Iuran minimal untuk peserta BPU dimulai dari Rp16.800 per bulan. Angka tersebut mencakup iuran Jaminan Kecelakaan Kerja (JKK) sebesar 1% dari penghasilan yang dilaporkan (minimal Rp10.000) dan iuran Jaminan Kematian (JKM) sebesar Rp6.800 flat.
Bila peserta BPU ingin menambah program Jaminan Hari Tua (JHT), maka terdapat tambahan iuran minimal sebesar Rp20.000 per bulan. Berikut penjelasan mendalam mengenai tiga program untuk sektor mandiri tersebut.
Jaminan Kecelakaan Kerja (JKK)
Program ini memberikan perlindungan komprehensif atas risiko kecelakaan yang terjadi dalam hubungan kerja. Hal ini termasuk perjalanan dari dan ke tempat kerja serta penyakit yang disebabkan oleh lingkungan kerja. Manfaatnya berupa perawatan medis tanpa batas biaya sesuai kebutuhan medis serta santunan uang tunai.
Jaminan Kematian (JKM)
JKM memberikan manfaat nyata berupa santunan uang tunai kepada ahli waris ketika peserta meninggal dunia bukan akibat kecelakaan kerja. Total santunan yang diberikan mencapai Rp42.000.000, yang terdiri atas santunan kematian, biaya pemakaman, serta santunan berkala.
Jaminan Hari Tua (JHT)
Program ini bersifat opsional bagi peserta BPU dan berfungsi sebagai tabungan jangka panjang.
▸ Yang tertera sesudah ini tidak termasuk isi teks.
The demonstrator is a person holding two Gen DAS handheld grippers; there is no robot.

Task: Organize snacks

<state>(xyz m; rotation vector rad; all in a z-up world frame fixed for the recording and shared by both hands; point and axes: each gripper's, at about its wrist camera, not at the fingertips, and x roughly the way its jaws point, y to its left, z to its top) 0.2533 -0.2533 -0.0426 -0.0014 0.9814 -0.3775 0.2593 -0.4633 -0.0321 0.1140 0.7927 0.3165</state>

Manfaat JHT berupa akumulasi iuran ditambah hasil pengembangan yang akan dicairkan saat peserta mencapai usia 56 tahun, mengalami cacat total tetap, atau meninggal dunia.
Prosedur pendaftaran bagi pekerja mandiri tergolong sangat sederhana karena tidak membutuhkan surat keterangan dari perusahaan atau tempat bekerja. Calon peserta hanya perlu memenuhi beberapa persyaratan administrasi dasar.
Persyaratan tersebut meliputi kepemilikan Nomor Induk Kependudukan (NIK) atau Kartu Tanda Penduduk (KTP), serta belum mencapai usia 65 tahun pada saat mendaftar. Selain itu, pendaftar harus melakukan kegiatan usaha atau pekerjaan mandiri di wilayah Indonesia.
Calon peserta juga wajib memiliki alamat email atau nomor telepon aktif untuk keperluan administrasi dan notifikasi iuran berkala. Proses pendaftaran dapat diakses secara digital melalui aplikasi JMO, situs resmi BPJS Ketenagakerjaan, atau melalui mitra kerja sama seperti kantor pos dan agen bank.
Peserta diimbau untuk selalu membayar iuran tepat waktu agar status kepesertaan tetap aktif. Hal ini penting guna memastikan manfaat jaminan dapat diklaim sewaktu-waktu saat risiko yang tidak diinginkan terjadi.